When Cole signed a four-year contract in July, it was greeted with enthusiasm verging on ecstasy by most Liverpool fans who were convinced that his capture represented the first marquee signing of the new post-Rafael Benitez era.

But from the moment he was dismissed against Arsenal on his Premier League debut, Cole has failed to impress; a situation not helped by a hamstring problem that has hindered his recent game time and mobility.

Hodgson is as supportive as it gets of players who are down on their luck and spoke yesterday about his willingness to put an arm around a player if he feels he needs it. However, when it comes to Cole, it would seem that Hodgson is taking a firmer stance, insisting that although he still retains faith in the England international it is rapidly becoming time that that faith was repaid with performances on a level so far unseen on Merseyside.

"Joe has to come to terms with the fact that he has come here after an unsuccessful period at Chelsea with high hopes of taking Liverpool by storm and unfortunately it's not happened," Hodgson said. "He should be convincing me and everyone watching that this is a player who can help Liverpool win things and I think you couldn't say that has been the case so far.

"All Joe needs is a couple of good games or maybe a goal and that could turn things around for him.

"But our competition for places is getting stronger, so the only thing I can say to him that 'we're happy to have you here Joe, but I can't offer you anything more than a chance and you have to take it when it comes along'."

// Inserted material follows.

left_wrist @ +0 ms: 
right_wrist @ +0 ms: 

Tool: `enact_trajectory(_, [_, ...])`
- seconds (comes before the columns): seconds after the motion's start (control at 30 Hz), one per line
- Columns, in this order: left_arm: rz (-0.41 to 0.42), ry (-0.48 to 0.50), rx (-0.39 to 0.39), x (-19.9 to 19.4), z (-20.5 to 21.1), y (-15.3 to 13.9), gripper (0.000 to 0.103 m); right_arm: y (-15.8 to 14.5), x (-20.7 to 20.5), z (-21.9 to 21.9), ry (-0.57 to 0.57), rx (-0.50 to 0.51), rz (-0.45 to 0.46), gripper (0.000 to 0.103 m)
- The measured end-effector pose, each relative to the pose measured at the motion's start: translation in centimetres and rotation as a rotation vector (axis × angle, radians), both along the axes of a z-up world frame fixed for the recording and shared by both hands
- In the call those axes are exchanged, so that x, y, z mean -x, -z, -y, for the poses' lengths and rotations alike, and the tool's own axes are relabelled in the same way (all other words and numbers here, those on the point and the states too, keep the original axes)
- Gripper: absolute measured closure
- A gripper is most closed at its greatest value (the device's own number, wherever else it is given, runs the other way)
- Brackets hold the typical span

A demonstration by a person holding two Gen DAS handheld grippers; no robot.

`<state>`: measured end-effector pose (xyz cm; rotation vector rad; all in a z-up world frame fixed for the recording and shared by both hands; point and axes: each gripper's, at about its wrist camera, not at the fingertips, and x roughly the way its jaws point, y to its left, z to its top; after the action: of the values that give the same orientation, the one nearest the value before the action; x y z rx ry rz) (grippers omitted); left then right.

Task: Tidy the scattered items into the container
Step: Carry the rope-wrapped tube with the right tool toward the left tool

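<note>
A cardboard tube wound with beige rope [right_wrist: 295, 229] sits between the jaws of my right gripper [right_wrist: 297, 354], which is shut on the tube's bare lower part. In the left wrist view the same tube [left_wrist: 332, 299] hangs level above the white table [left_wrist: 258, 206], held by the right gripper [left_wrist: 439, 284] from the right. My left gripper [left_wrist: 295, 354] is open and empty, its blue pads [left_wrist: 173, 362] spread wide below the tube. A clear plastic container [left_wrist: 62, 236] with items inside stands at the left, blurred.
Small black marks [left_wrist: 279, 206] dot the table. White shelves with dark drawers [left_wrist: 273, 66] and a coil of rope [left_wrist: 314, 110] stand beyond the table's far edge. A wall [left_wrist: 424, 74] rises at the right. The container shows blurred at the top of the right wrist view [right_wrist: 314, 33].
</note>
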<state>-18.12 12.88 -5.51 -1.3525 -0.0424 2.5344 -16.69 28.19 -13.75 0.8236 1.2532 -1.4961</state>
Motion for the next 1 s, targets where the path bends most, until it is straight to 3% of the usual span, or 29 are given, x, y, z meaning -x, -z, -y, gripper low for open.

Meanwhile, Hodgson maintained that talk of a Benitez comeback at Anfield is not concerning him. Hodgson replaced Benitez in the summer before the Spaniard took over at Internazionale but that has all gone badly wrong after Benitez criticised the club president Massimo Moratti for having no money to spend on new players.

Benitez is now back at his Wirral home and that has triggered rumours that he could be reinstalled at Anfield. "It would be surprising," Hodgson said. "If he were the right man for the job then it would have been wiser not to let him go for six months and then have to bring him back."

Unsurprisingly, Benitez has no ally in Jose Mourinho. There is no love lost between the former Inter coach, now at Real Madrid and the man who replaced him. Mourinho offered a withering summary of the situation in Italy yesterday: "Ask all the Inter fans what they think of me and him."